Street name Roofies, rophies, ropies, ruffies, roche, roachies, R-2, mexican valium, rope, rib, la roche and forget-me-pill.
Brand name Rohypnol (Roche).
Drug effect Sedation and amnesia
Description Tablets.
Therapeutic use Short-term treatment of insomnia when severe. Also used for the induction of sleep at unusual times.
Method of use Swallowed, injected.
Dependency Yes
Withdrawal Effects of flunitrazepam can last for up to 24 hours. Tolerance develops within three to 14 days of continuous use. Withdrawal may precipitate symptoms including anxiety, restlessness, tremor, feelings of unreality, distortion of perception and sleep disruption.
Long-term use Mental confusion; memory loss; depression; unpredictable or aggressive behaviour; loss of physical coordination; headache; changes in vision.
If injected:
  • infection risk
  • circulatory problems.
Overdose risk Flunitrazepam is one of the most toxic of benzodiazepines. Its effects are increased by alcohol and other drugs affecting the central nervous system. Breathing difficulties can occur. Deaths have been reported.
Legal status Flunitrazepam is not registered as a controlled drug. It is a prescription-only medicine (Schedule 3).
Special note  Flunitrazepam has a reputation as a date rape drug and as a party/club drug, because of its quick onset of sedation, amnesic effects and additive effects with alcohol.

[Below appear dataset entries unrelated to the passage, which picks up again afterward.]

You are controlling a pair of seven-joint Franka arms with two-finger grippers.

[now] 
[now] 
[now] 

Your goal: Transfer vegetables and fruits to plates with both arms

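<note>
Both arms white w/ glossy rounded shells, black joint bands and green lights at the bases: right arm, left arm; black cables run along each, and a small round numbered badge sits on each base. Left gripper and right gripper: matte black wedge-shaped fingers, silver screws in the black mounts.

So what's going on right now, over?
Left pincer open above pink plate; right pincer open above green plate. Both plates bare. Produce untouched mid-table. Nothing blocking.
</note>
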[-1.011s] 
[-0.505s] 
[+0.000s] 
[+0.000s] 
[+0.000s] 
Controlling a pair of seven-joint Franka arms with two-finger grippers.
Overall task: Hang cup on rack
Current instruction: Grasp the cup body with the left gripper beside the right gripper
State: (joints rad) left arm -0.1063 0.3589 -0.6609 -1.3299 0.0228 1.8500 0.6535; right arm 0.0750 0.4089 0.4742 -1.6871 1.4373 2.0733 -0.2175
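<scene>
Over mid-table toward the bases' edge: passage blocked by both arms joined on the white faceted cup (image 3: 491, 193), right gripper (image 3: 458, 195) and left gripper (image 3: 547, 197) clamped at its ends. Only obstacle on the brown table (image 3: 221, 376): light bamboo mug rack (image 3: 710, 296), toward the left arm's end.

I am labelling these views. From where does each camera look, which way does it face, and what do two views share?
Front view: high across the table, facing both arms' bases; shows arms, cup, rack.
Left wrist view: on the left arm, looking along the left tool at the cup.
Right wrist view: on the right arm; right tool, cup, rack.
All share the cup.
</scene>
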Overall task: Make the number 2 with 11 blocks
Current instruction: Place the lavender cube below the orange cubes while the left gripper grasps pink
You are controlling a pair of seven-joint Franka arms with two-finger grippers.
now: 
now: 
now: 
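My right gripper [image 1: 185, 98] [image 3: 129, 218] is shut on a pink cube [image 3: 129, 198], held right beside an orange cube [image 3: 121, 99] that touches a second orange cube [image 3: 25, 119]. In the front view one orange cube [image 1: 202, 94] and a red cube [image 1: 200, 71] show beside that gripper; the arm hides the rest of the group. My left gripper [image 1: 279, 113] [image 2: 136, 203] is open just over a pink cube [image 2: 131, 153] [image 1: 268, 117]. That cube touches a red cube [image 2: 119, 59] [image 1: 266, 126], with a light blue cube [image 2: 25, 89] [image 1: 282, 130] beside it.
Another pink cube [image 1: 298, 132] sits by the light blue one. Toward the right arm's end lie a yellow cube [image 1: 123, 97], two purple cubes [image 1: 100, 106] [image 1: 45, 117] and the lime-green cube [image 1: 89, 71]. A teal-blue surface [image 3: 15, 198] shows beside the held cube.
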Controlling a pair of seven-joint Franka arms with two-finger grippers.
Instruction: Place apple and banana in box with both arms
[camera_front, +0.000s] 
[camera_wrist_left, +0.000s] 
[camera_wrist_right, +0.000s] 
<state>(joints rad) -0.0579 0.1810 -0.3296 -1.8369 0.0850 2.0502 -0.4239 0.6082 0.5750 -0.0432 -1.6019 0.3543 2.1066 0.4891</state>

Although this association has not been conclusively proven, the manufacturers reformulated the tablets sold on the UK market in 1998 to make misuse more difficult. The new tablet takes 20 minutes to dissolve in liquids and releases a deep blue dye. It also floats to the surface and makes drinks appear cloudy and frothy as it begins to dissolve, so should be detectable even in strongly coloured drinks. Any sedative or depressant drug may have similar effects to Rohypnol, especially if mixed with alcohol.